A description of the arterial supply to the femur best divides into thirds.  The proximal third of femur includes the femoral head, neck, trochanters, and metaphysis.  The medial femoral circumflex artery provides the primary supply to this region, but also involves the lateral femoral circumflex, anastomosis of the inferior gluteal artery, and flow through the foveal artery via the ligamentum teres.[3] There are several important anastomoses near the head and neck of femur, known as the cruciate anastomosis; this is a confluence of arteries at the level of the lesser trochanter, comprised of the following vessels: medial femoral circumflex artery, lateral femoral circumflex artery, inferior gluteal artery, and first perforator of profunda femoris artery.[4]  The profunda femoris artery supplies the middle third.[5]  The distal third includes the medial and lateral femoral condyles.
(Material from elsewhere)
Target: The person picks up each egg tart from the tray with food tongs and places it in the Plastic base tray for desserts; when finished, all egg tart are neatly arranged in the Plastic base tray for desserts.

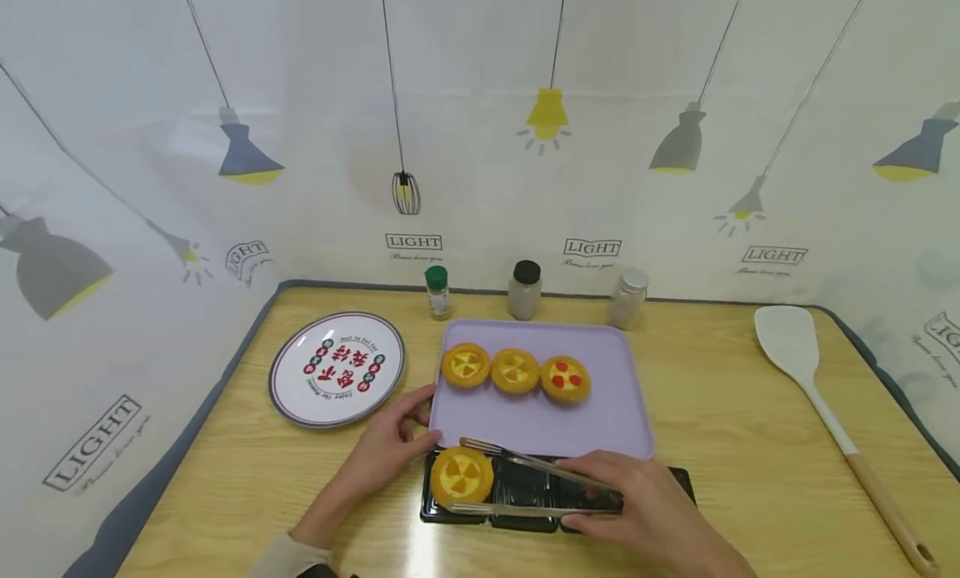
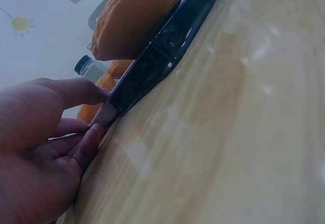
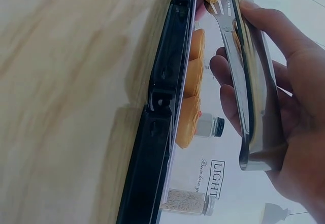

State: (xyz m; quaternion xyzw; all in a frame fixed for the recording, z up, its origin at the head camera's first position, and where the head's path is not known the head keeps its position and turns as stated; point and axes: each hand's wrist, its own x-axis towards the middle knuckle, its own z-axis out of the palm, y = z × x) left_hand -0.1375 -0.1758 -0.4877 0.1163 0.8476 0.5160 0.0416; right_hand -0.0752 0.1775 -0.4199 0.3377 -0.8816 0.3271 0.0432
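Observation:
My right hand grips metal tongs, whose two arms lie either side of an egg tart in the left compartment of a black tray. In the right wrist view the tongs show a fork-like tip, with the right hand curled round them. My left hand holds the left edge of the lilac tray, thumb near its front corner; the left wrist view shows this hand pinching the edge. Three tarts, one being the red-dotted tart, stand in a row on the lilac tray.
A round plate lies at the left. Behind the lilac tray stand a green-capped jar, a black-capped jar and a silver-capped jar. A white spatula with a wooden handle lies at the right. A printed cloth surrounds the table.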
The medial femoral condyle gets its supply from descending genicular artery, a branch of the femoral artery proximal to adductor hiatus.  The superior lateral genicular artery supplies the lateral femoral condyle.  These arteries create an anastomosis around the distal femur.[6]

Gluteal region

Superior and inferior gluteal arteries provide blood to the gluteal region.

The superior gluteal artery is a division of the posterior division of the internal iliac artery. It exits the pelvis via greater sciatic foramen, superior to the piriformis muscle, coursing between gluteus minimus muscle and gluteus medius muscle. Superior gluteal artery supplies gluteus minimus, gluteus medius, gluteus maximus, and tensor fascia lata muscles.

The inferior gluteal artery is a division of the anterior division of the internal iliac artery.  It exits the pelvis via greater sciatic foramen inferior to the piriformis muscle and superior to ischiococcygeus muscle.  It takes a course deep to gluteus maximus and superficial to the external rotators of the hip. Inferior gluteal artery supplies gluteus maximus, piriformis, superior gemellus, obturator internus, inferior gemellus, and quadratus femoris muscles, as well as contributions to the greater trochanter of the femur and sciatic nerve.[7]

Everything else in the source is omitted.